For this exercise, print the listing below exactly, without its pictures.

___ Dataset excerpt ___

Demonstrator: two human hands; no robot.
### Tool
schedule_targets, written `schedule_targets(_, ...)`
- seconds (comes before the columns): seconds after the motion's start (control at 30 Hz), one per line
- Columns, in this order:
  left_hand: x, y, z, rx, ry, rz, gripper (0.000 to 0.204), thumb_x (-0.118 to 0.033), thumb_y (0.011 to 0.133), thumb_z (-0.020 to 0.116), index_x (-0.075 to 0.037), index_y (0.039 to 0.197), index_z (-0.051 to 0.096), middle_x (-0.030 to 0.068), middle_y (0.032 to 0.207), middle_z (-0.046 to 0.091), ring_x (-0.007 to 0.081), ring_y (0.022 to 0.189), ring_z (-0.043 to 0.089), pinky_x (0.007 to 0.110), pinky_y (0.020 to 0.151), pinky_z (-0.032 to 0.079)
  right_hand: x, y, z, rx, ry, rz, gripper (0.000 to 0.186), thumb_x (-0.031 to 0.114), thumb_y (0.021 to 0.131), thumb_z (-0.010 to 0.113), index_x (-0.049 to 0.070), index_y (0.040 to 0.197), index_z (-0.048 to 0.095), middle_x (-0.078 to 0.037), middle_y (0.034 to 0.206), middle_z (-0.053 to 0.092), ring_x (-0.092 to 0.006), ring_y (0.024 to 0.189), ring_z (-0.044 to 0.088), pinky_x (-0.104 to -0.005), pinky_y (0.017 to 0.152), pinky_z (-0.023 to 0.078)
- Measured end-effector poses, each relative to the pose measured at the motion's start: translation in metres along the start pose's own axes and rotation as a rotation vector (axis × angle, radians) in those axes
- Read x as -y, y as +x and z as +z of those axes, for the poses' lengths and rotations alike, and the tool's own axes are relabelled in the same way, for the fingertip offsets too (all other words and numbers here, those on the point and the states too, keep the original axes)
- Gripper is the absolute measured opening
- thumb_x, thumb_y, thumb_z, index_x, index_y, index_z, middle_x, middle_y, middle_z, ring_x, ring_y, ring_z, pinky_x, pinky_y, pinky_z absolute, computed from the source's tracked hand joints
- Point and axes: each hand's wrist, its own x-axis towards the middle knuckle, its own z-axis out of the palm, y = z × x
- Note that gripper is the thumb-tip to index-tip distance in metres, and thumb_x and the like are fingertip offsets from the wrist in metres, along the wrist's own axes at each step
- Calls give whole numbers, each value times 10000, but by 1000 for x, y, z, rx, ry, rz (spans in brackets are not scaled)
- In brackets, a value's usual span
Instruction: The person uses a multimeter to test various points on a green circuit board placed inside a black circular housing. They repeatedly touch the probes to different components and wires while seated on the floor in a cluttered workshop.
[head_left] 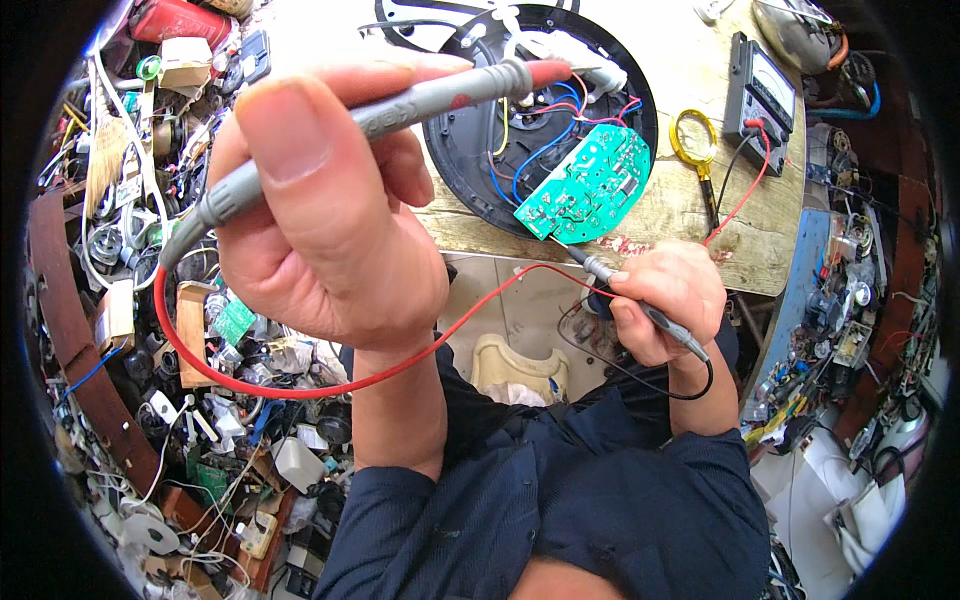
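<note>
Probing a green circuit board [590, 185], which sits in a round black housing [470, 165] at the near edge of the wooden tabletop [755, 250].

Right grip [665, 302], just below the board: fingers clamped on the gray black-lead probe [602, 270], tip at the board's near-left edge; can't tell if metal truly touches. Left grip [330, 215], left of the board and raised toward the camera: thumb and fingers clamped on the gray red-tipped probe [430, 103], which points over the white part [595, 70] beyond the board. Contact there unclear, looks more like hovering.

Doing it well, my judgement: seat the right tip on one solder spot first and hold it, then bring the left tip down to a single point. Fingers back on the plastic, off bare metal. Light pressure; the board could tip or slide. Don't snag the blue wires [545, 165] left of the board. Red lead [450, 335] loops below the board and passes by the right grip, so leave slack. Meter [762, 95], right of the board, should stay readable; magnifying glass [693, 138] between them could help with small joints.
</note>
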Motion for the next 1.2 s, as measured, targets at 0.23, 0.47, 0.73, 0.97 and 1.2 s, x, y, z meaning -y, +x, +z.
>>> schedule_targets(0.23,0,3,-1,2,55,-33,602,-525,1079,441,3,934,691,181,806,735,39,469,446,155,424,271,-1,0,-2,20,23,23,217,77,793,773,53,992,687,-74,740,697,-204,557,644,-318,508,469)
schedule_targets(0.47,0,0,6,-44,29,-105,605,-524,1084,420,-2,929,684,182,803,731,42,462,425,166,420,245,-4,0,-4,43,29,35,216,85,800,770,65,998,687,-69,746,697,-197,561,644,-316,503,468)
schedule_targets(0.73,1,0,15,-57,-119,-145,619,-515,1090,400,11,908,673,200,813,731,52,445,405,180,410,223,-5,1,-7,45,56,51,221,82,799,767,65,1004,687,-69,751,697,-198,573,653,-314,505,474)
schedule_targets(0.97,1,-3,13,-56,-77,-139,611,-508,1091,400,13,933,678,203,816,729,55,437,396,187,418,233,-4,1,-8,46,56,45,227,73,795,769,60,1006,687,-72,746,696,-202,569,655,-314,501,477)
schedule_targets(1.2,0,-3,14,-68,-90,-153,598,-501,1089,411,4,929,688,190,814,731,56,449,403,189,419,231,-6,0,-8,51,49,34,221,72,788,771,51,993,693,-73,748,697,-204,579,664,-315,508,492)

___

Task result:
Demonstrator: two human hands; no robot.
### Tool
schedule_targets, written `schedule_targets(_, ...)`
- seconds (comes before the columns): seconds after the motion's start (control at 30 Hz), one per line
- Columns, in this order:
  left_hand: x, y, z, rx, ry, rz, gripper (0.000 to 0.204), thumb_x (-0.118 to 0.033), thumb_y (0.011 to 0.133), thumb_z (-0.020 to 0.116), index_x (-0.075 to 0.037), index_y (0.039 to 0.197), index_z (-0.051 to 0.096), middle_x (-0.030 to 0.068), middle_y (0.032 to 0.207), middle_z (-0.046 to 0.091), ring_x (-0.007 to 0.081), ring_y (0.022 to 0.189), ring_z (-0.043 to 0.089), pinky_x (0.007 to 0.110), pinky_y (0.020 to 0.151), pinky_z (-0.032 to 0.079)
  right_hand: x, y, z, rx, ry, rz, gripper (0.000 to 0.186), thumb_x (-0.031 to 0.114), thumb_y (0.021 to 0.131), thumb_z (-0.010 to 0.113), index_x (-0.049 to 0.070), index_y (0.040 to 0.197), index_z (-0.048 to 0.095), middle_x (-0.078 to 0.037), middle_y (0.034 to 0.206), middle_z (-0.053 to 0.092), ring_x (-0.092 to 0.006), ring_y (0.024 to 0.189), ring_z (-0.044 to 0.088), pinky_x (-0.104 to -0.005), pinky_y (0.017 to 0.152), pinky_z (-0.023 to 0.078)
- Measured end-effector poses, each relative to the pose measured at the motion's start: translation in metres along the start pose's own axes and rotation as a rotation vector (axis × angle, radians) in those axes
- Read x as -y, y as +x and z as +z of those axes, for the poses' lengths and rotations alike, and the tool's own axes are relabelled in the same way, for the fingertip offsets too (all other words and numbers here, those on the point and the states too, keep the original axes)
- Gripper is the absolute measured opening
- thumb_x, thumb_y, thumb_z, index_x, index_y, index_z, middle_x, middle_y, middle_z, ring_x, ring_y, ring_z, pinky_x, pinky_y, pinky_z absolute, computed from the source's tracked hand joints
- Point and axes: each hand's wrist, its own x-axis towards the middle knuckle, its own z-axis out of the palm, y = z × x
- Note that gripper is the thumb-tip to index-tip distance in metres, and thumb_x and the like are fingertip offsets from the wrist in metres, along the wrist's own axes at each step
- Calls give whole numbers, each value times 10000, but by 1000 for x, y, z, rx, ry, rz (spans in brackets are not scaled)
- In brackets, a value's usual span
Instruction: The person uses a multimeter to test various points on a green circuit board placed inside a black circular housing. They repeatedly touch the probes to different components and wires while seated on the floor in a cluttered workshop.
[head_left] 
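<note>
Probing a green circuit board [590, 185], which sits in a round black housing [470, 165] at the near edge of the wooden tabletop [755, 250].

Right grip [665, 302], just below the board: fingers clamped on the gray black-lead probe [602, 270], tip at the board's near-left edge; can't tell if metal truly touches. Left grip [330, 215], left of the board and raised toward the camera: thumb and fingers clamped on the gray red-tipped probe [430, 103], which points over the white part [595, 70] beyond the board. Contact there unclear, looks more like hovering.

Doing it well, my judgement: seat the right tip on one solder spot first and hold it, then bring the left tip down to a single point. Fingers back on the plastic, off bare metal. Light pressure; the board could tip or slide. Don't snag the blue wires [545, 165] left of the board. Red lead [450, 335] loops below the board and passes by the right grip, so leave slack. Meter [762, 95], right of the board, should stay readable; magnifying glass [693, 138] between them could help with small joints.
</note>
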Motion for the next 1.2 s, as measured, targets at 0.23, 0.47, 0.73, 0.97 and 1.2 s, x, y, z meaning -y, +x, +z.
>>> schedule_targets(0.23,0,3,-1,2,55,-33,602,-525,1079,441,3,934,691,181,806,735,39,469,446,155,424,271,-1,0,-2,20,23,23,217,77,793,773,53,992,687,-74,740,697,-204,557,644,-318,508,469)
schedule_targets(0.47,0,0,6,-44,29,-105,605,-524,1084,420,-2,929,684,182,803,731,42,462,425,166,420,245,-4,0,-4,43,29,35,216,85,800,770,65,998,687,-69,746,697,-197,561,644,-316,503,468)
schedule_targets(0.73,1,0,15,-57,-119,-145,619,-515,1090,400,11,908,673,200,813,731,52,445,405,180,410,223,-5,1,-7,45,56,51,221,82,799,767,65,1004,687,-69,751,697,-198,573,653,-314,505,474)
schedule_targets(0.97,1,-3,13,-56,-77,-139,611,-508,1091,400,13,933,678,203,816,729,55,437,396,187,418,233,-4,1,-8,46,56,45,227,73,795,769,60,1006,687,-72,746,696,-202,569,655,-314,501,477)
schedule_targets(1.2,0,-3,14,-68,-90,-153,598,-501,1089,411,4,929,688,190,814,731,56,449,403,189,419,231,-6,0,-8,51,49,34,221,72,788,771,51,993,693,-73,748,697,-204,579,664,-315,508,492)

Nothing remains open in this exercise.